■ BRIEF ■
Below are some entries. Copy each line that holds the string "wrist".

■ Records from a data source ■
━━━━━━━━━━━━━━━━

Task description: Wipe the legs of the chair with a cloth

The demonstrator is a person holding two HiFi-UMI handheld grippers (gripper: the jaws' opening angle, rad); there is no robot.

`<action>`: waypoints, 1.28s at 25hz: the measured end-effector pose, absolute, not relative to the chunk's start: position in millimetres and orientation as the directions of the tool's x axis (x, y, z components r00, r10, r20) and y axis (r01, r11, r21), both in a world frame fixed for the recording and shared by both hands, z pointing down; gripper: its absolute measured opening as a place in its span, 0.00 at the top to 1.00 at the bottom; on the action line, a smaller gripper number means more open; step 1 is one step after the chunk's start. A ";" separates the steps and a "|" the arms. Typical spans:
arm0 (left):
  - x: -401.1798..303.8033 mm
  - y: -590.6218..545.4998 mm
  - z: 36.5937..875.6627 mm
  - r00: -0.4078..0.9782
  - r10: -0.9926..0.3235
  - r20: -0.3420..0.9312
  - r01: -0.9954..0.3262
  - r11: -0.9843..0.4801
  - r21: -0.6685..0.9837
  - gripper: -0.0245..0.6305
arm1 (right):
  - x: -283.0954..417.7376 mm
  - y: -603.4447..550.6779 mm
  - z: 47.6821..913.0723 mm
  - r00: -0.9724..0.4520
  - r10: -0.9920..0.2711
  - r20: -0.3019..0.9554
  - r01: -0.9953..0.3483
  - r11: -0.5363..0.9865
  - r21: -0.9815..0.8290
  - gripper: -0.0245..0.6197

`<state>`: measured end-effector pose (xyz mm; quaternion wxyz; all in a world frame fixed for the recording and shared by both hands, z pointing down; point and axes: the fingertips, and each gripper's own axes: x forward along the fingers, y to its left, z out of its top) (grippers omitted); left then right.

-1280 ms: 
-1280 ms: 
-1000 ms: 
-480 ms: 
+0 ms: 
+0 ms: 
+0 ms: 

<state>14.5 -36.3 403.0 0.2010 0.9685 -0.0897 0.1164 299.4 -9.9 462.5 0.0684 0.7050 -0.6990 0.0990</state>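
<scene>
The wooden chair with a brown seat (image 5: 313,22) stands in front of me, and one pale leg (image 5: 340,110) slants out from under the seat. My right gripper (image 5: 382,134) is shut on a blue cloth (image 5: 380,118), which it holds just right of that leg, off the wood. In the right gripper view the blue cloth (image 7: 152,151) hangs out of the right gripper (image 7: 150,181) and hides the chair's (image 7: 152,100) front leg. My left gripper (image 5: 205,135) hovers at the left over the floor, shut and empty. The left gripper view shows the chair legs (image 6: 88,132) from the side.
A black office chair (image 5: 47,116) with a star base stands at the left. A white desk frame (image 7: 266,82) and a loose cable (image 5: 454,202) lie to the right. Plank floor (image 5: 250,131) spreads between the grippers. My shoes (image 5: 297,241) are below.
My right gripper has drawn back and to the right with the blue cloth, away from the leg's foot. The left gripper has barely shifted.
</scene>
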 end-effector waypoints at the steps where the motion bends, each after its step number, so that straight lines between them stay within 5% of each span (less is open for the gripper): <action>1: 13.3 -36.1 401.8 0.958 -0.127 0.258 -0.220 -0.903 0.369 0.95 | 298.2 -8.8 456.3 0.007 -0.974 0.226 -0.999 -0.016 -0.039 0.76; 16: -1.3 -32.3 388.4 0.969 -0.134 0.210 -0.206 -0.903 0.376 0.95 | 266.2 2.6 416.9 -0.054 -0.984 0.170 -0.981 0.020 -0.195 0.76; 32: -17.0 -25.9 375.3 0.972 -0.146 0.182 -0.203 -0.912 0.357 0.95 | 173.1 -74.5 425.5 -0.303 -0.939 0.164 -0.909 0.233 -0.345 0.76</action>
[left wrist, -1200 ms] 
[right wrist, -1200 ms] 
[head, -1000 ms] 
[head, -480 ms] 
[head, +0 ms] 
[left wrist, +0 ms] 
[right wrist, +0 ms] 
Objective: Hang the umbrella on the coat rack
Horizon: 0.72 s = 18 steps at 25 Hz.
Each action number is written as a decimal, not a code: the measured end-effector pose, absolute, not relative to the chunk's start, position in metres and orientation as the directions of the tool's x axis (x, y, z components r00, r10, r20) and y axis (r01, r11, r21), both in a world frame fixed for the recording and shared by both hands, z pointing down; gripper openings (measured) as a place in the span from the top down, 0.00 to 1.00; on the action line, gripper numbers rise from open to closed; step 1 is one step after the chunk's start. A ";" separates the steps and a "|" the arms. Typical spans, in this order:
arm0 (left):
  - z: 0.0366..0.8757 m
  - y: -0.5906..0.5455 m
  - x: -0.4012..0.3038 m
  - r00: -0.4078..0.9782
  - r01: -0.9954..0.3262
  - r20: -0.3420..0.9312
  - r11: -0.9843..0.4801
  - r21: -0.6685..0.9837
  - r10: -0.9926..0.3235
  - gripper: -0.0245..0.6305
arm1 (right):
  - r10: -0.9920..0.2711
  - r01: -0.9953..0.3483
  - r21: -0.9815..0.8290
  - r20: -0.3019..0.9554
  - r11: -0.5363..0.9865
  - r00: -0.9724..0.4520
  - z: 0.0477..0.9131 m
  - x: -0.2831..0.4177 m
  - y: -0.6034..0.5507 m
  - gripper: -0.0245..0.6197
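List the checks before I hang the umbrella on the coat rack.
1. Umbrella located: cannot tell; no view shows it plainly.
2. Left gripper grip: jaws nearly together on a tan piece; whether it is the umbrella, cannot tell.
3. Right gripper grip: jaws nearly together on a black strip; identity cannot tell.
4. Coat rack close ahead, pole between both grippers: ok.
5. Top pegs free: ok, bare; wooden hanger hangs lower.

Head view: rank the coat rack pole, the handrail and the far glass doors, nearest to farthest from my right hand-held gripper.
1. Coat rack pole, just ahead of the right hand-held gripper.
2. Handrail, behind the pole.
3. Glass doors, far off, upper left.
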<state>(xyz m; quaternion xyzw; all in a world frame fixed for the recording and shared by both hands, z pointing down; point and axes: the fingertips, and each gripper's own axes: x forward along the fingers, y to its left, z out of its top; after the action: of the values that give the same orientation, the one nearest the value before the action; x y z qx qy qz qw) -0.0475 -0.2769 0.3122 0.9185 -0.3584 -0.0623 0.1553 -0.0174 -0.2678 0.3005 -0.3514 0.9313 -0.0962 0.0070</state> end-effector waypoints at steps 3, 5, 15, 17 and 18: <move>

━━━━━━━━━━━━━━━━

■ ANSWER AREA ■
[left wrist, -1200 ms] 
[right wrist, -1200 ms] 
[left wrist, +0 ms] 
[right wrist, +0 ms] 

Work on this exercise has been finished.